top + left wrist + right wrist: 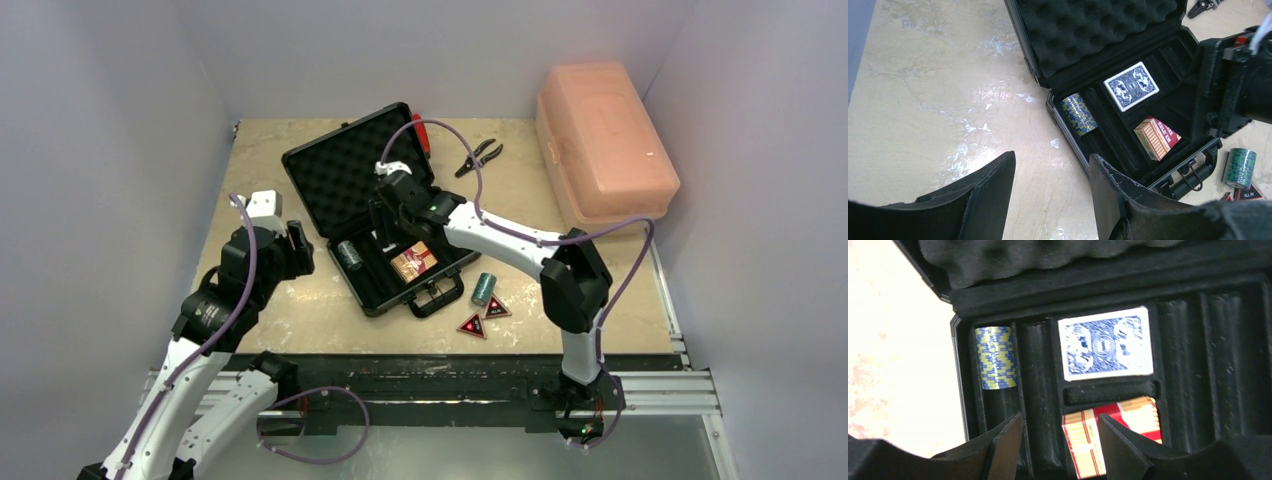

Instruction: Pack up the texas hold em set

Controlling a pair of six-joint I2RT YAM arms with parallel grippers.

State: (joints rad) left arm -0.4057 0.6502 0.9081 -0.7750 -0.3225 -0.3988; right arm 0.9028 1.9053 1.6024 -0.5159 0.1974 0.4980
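Observation:
The black briefcase (345, 170) lies open at the table's middle, foam lid back. In its base sit a teal chip roll (349, 254) and the orange-red deck (415, 262), which lies slanted in its pocket. The blue deck (1131, 86) lies flat behind it. My right gripper (385, 215) hovers open and empty over the base; in the right wrist view (1060, 425) its fingers straddle the orange-red deck's (1083, 440) left edge. My left gripper (297, 245) is open and empty over bare table, left of the case (1052, 172). A second teal roll (484, 288) and two red-black triangles (472, 325) lie on the table right of the handle.
A large pink plastic box (603, 140) stands at the back right. Pliers (480, 157) and a red-handled tool (422, 130) lie behind the case. The right arm (1233, 95) reaches over the case's right side. Grey walls close in the table.

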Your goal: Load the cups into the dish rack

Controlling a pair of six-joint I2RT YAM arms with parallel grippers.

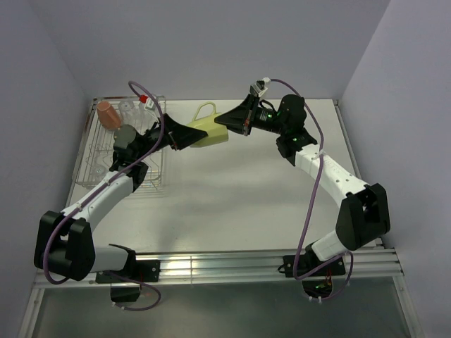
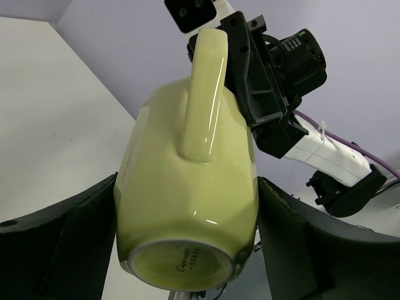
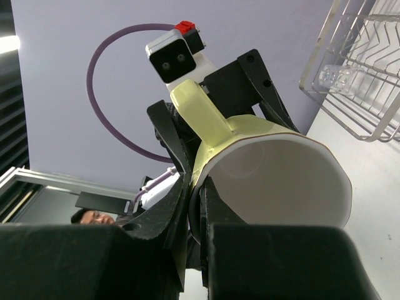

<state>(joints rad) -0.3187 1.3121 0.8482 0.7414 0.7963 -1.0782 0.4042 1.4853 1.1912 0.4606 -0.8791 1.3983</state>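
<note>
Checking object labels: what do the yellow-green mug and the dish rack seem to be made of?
Yellow-green mug: probably glazed ceramic, given its glossy highlights, thick wall, pale foot ring and printed base mark. Dish rack: looks like bright metal wire, since it is built of thin silvery rods.

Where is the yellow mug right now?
In the top view the yellow mug is held up just right of the dish rack, between the left gripper and the right gripper.

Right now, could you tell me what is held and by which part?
The right tool pinches the mug by its rim; the left tool flanks its body, contact unclear.
</note>
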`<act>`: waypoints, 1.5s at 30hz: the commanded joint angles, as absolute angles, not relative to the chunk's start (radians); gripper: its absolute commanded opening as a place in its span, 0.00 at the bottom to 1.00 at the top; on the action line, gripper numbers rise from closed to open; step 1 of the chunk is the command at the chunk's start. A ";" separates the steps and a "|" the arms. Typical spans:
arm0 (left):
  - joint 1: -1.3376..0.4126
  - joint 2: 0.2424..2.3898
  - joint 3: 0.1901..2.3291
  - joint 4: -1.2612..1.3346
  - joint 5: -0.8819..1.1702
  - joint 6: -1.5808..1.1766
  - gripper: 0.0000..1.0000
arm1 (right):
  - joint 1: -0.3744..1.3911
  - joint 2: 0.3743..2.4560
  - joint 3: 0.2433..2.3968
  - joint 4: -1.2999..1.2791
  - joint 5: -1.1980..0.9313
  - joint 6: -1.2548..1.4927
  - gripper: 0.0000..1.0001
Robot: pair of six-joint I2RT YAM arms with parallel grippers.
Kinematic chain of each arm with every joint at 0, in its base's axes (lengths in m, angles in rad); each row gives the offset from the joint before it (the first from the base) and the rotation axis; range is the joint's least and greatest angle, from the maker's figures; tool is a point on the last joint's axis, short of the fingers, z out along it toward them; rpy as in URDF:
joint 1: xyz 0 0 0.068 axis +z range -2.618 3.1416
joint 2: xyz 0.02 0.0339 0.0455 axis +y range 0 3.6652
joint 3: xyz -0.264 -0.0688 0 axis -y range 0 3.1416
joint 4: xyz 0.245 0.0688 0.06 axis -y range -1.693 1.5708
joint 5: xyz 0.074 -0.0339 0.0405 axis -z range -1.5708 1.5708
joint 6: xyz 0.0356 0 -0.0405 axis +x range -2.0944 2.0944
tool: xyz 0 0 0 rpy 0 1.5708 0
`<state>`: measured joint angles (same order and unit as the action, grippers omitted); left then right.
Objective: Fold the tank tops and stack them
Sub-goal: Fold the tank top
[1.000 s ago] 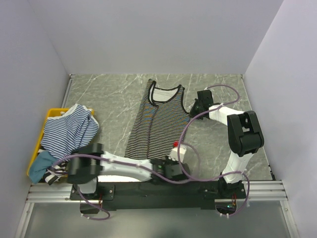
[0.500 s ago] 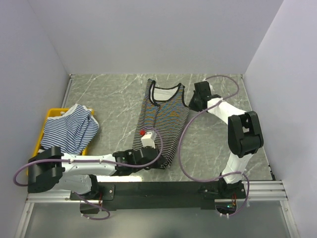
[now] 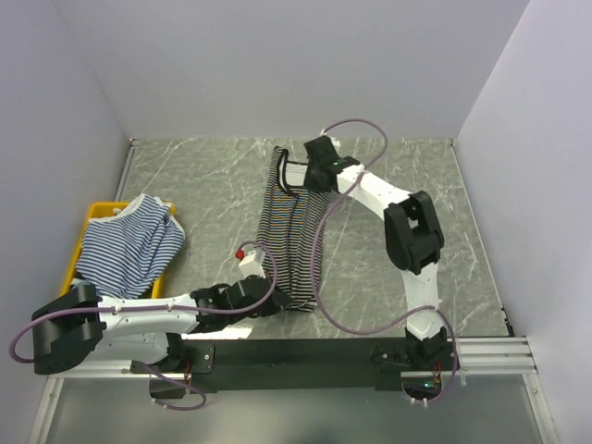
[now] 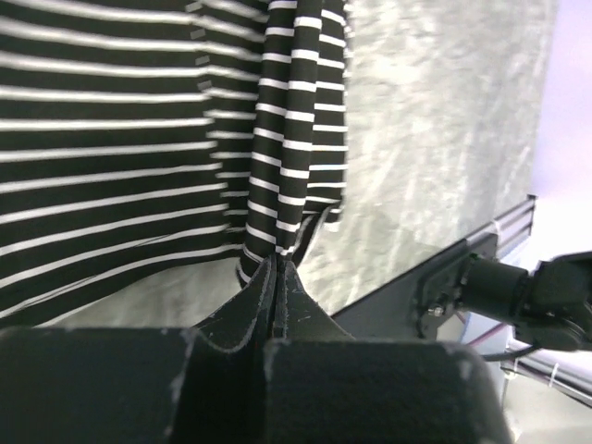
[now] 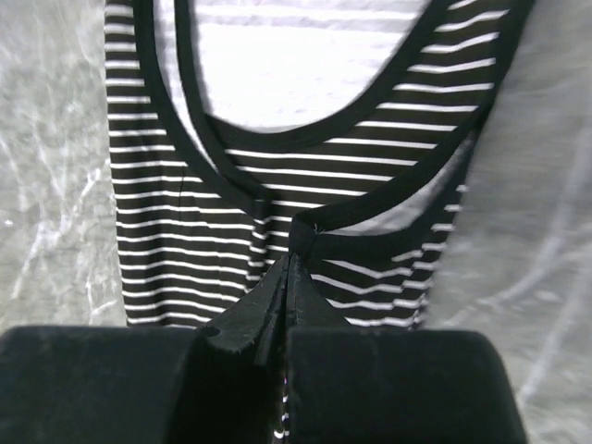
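Note:
The black-and-white tank top [image 3: 289,236] lies on the grey marble table, its right side folded over toward the left. My right gripper [image 3: 317,176] is shut on its black-trimmed right shoulder strap [image 5: 305,227] near the neckline. My left gripper [image 3: 266,298] is shut on the top's bottom hem [image 4: 282,248] near the table's front edge. A blue-and-white tank top [image 3: 129,242] lies crumpled over a yellow tray [image 3: 100,213] at the left.
A teal cloth [image 3: 74,310] hangs at the tray's near end. The black mounting rail [image 3: 305,356] runs along the front edge. White walls close in the table at the back and both sides.
Both grippers moved left with the tank top's right edge, folding it over the middle. The right gripper moved from the right of the top to above the neckline.

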<state>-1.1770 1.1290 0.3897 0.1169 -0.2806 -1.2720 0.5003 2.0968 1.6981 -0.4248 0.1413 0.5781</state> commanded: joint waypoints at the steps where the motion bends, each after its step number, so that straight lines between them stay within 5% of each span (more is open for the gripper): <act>1: -1.175 1.115 0.345 0.127 -0.213 -1.341 0.01 | 0.517 2.150 1.833 -0.443 0.209 0.584 0.00; 24: -1.166 0.996 0.311 0.003 -0.278 -1.402 0.01 | 0.568 2.263 1.852 -0.335 0.149 0.612 0.00; 28: -1.164 1.008 0.311 -0.020 -0.275 -1.408 0.02 | 0.569 2.235 1.827 -0.313 0.132 0.608 0.16; 34: -1.164 1.013 0.321 -0.050 -0.293 -1.416 0.26 | 0.568 2.142 1.760 -0.255 0.103 0.583 0.42; 39: -1.167 0.885 0.411 -0.248 -0.379 -1.381 0.37 | 0.565 2.057 1.715 -0.239 0.104 0.566 0.47; 45: -1.169 0.833 0.557 -0.339 -0.445 -1.263 0.38 | 0.532 1.982 1.701 -0.291 0.164 0.557 0.49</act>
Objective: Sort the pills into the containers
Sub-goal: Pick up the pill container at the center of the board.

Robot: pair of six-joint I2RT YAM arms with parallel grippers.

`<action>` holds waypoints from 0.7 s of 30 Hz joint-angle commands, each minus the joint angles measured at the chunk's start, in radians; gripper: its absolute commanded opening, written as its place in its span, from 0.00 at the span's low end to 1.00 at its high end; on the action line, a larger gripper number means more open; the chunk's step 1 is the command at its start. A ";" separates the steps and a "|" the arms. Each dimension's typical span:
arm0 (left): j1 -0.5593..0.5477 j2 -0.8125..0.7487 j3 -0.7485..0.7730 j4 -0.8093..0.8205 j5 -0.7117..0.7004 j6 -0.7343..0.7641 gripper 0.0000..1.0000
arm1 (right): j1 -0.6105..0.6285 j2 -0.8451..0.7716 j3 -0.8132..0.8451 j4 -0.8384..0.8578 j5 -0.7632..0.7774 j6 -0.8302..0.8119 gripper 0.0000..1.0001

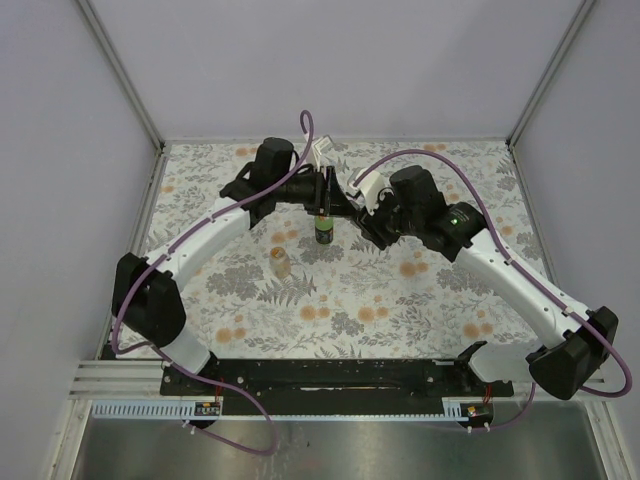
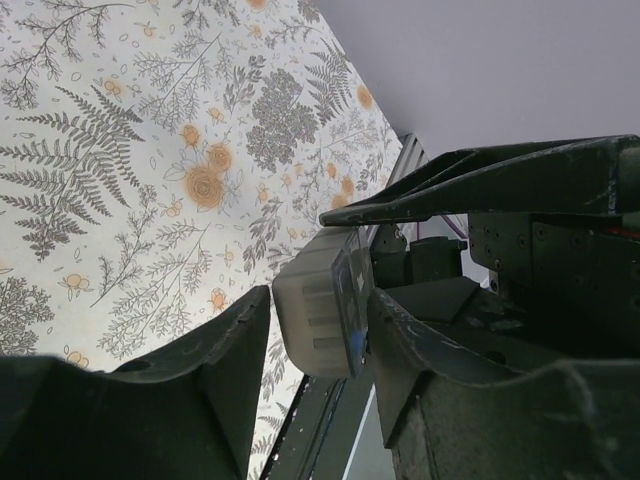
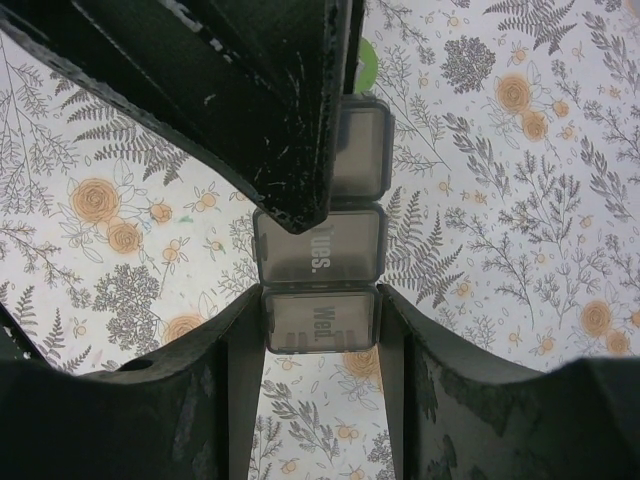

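Note:
A smoky grey pill organizer (image 3: 320, 245) hangs above the floral table between both grippers. My right gripper (image 3: 320, 300) is shut on its "Wed." compartment (image 3: 320, 322), gripping it across its width. My left gripper (image 2: 320, 300) straddles the organizer's other end (image 2: 312, 318). Its right finger (image 2: 400, 330) touches the lid side, and a thin gap shows at its left finger (image 2: 240, 340). From above, the two grippers meet at mid-table, left (image 1: 322, 196) and right (image 1: 352, 208). No pills show.
A dark bottle with a green cap (image 1: 324, 232) stands just below the grippers. A small amber bottle (image 1: 281, 262) stands to its near left. Grey walls close in the table on three sides, and a black rail (image 1: 330, 375) runs along the near edge.

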 commanded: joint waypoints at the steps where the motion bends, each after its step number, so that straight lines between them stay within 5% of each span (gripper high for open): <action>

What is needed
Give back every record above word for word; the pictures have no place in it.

Answer to this problem
top + left wrist + right wrist: 

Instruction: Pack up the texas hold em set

Controlling a pair of six-joint I2RT YAM arms with parallel grippers.

State: (joints rad) left arm -0.4057 0.6502 0.9081 -0.7750 -0.3225 -0.3988; right arm 0.9028 1.9053 1.6024 -0.5159 0.1974 0.4980
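Observation:
The black briefcase (345, 170) lies open at the table's middle, foam lid back. In its base sit a teal chip roll (349, 254) and the orange-red deck (415, 262), which lies slanted in its pocket. The blue deck (1131, 86) lies flat behind it. My right gripper (385, 215) hovers open and empty over the base; in the right wrist view (1060, 425) its fingers straddle the orange-red deck's (1083, 440) left edge. My left gripper (297, 245) is open and empty over bare table, left of the case (1052, 172). A second teal roll (484, 288) and two red-black triangles (472, 325) lie on the table right of the handle.
A large pink plastic box (603, 140) stands at the back right. Pliers (480, 157) and a red-handled tool (422, 130) lie behind the case. The right arm (1233, 95) reaches over the case's right side. Grey walls close in the table.
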
Your goal: Load the cups into the dish rack

Controlling a pair of six-joint I2RT YAM arms with parallel grippers.


<state>(joints rad) -0.3187 1.3121 0.8482 0.7414 0.7963 -1.0782 0.4042 1.4853 1.1912 0.4606 -0.8791 1.3983</state>
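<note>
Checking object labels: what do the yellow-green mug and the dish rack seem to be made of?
Yellow-green mug: probably glazed ceramic, given its glossy highlights, thick wall, pale foot ring and printed base mark. Dish rack: looks like bright metal wire, since it is built of thin silvery rods.

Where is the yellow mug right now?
In the top view the yellow mug is held up just right of the dish rack, between the left gripper and the right gripper.

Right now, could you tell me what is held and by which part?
The right tool pinches the mug by its rim; the left tool flanks its body, contact unclear.
</note>
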`<act>`: waypoints, 1.5s at 30hz: the commanded joint angles, as absolute angles, not relative to the chunk's start (radians); gripper: its absolute commanded opening as a place in its span, 0.00 at the bottom to 1.00 at the top; on the action line, gripper numbers rise from closed to open; step 1 of the chunk is the command at the chunk's start. A ";" separates the steps and a "|" the arms. Typical spans:
arm0 (left):
  - joint 1: -1.3376..0.4126
  - joint 2: 0.2424..2.3898
  - joint 3: 0.1901..2.3291
  - joint 4: -1.2612..1.3346
  - joint 5: -0.8819..1.1702
  - joint 6: -1.5808..1.1766
  - gripper: 0.0000..1.0000
arm1 (right):
  - joint 1: -0.3744..1.3911
  - joint 2: 0.3743..2.4560
  - joint 3: 0.2433..2.3968
  - joint 4: -1.2999..1.2791
  - joint 5: -1.1980..0.9313
  - joint 6: -1.2548..1.4927
  - gripper: 0.0000..1.0001
Robot: pair of six-joint I2RT YAM arms with parallel grippers.
Kinematic chain of each arm with every joint at 0, in its base's axes (lengths in m, angles in rad); each row gives the offset from the joint before it (the first from the base) and the rotation axis; range is the joint's least and greatest angle, from the maker's figures; tool is a point on the last joint's axis, short of the fingers, z out along it toward them; rpy as in URDF:
joint 1: xyz 0 0 0.068 axis +z range -2.618 3.1416
joint 2: xyz 0.02 0.0339 0.0455 axis +y range 0 3.6652
joint 3: xyz -0.264 -0.0688 0 axis -y range 0 3.1416
joint 4: xyz 0.245 0.0688 0.06 axis -y range -1.693 1.5708
joint 5: xyz 0.074 -0.0339 0.0405 axis -z range -1.5708 1.5708
joint 6: xyz 0.0356 0 -0.0405 axis +x range -2.0944 2.0944
tool: xyz 0 0 0 rpy 0 1.5708 0
`<state>`: measured joint angles (same order and unit as the action, grippers omitted); left then right.
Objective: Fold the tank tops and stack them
Sub-goal: Fold the tank top
[1.000 s ago] 
[0.500 s ago] 
[now] 
[now] 
[now] 
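Note:
The black-and-white tank top [image 3: 289,236] lies on the grey marble table, its right side folded over toward the left. My right gripper [image 3: 317,176] is shut on its black-trimmed right shoulder strap [image 5: 305,227] near the neckline. My left gripper [image 3: 266,298] is shut on the top's bottom hem [image 4: 282,248] near the table's front edge. A blue-and-white tank top [image 3: 129,242] lies crumpled over a yellow tray [image 3: 100,213] at the left.
A teal cloth [image 3: 74,310] hangs at the tray's near end. The black mounting rail [image 3: 305,356] runs along the front edge. White walls close in the table at the back and both sides.
Both grippers moved left with the tank top's right edge, folding it over the middle. The right gripper moved from the right of the top to above the neckline.
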
<state>-1.1770 1.1290 0.3897 0.1169 -0.2806 -1.2720 0.5003 2.0968 1.6981 -0.4248 0.1413 0.5781</state> commanded: joint waypoints at the steps where the motion bends, each after its step number, so that straight lines between them stay within 5% of each span (more is open for the gripper): <act>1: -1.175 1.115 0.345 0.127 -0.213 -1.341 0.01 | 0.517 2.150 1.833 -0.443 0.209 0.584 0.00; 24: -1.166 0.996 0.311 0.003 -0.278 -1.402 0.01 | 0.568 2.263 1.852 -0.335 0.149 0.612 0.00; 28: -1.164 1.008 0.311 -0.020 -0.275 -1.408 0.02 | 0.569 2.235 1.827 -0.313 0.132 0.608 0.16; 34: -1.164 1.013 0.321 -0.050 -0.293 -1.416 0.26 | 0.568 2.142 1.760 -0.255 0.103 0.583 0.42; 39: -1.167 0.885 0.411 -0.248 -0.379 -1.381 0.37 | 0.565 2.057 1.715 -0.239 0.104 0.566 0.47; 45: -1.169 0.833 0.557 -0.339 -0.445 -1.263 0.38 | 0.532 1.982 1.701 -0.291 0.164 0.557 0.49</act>
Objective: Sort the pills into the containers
Sub-goal: Pick up the pill container at the center of the board.

Robot: pair of six-joint I2RT YAM arms with parallel grippers.

`<action>` holds waypoints from 0.7 s of 30 Hz joint-angle commands, each minus the joint angles measured at the chunk's start, in radians; gripper: its absolute commanded opening, written as its place in its span, from 0.00 at the span's low end to 1.00 at its high end; on the action line, a larger gripper number means more open; the chunk's step 1 is the command at its start. A ";" separates the steps and a "|" the arms. Each dimension's typical span:
arm0 (left): j1 -0.5593..0.5477 j2 -0.8125..0.7487 j3 -0.7485..0.7730 j4 -0.8093..0.8205 j5 -0.7117..0.7004 j6 -0.7343..0.7641 gripper 0.0000..1.0000
arm1 (right): j1 -0.6105..0.6285 j2 -0.8451..0.7716 j3 -0.8132..0.8451 j4 -0.8384..0.8578 j5 -0.7632..0.7774 j6 -0.8302..0.8119 gripper 0.0000..1.0001


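Note:
A smoky grey pill organizer (image 3: 320, 245) hangs above the floral table between both grippers. My right gripper (image 3: 320, 300) is shut on its "Wed." compartment (image 3: 320, 322), gripping it across its width. My left gripper (image 2: 320, 300) straddles the organizer's other end (image 2: 312, 318). Its right finger (image 2: 400, 330) touches the lid side, and a thin gap shows at its left finger (image 2: 240, 340). From above, the two grippers meet at mid-table, left (image 1: 322, 196) and right (image 1: 352, 208). No pills show.
A dark bottle with a green cap (image 1: 324, 232) stands just below the grippers. A small amber bottle (image 1: 281, 262) stands to its near left. Grey walls close in the table on three sides, and a black rail (image 1: 330, 375) runs along the near edge.
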
 commanded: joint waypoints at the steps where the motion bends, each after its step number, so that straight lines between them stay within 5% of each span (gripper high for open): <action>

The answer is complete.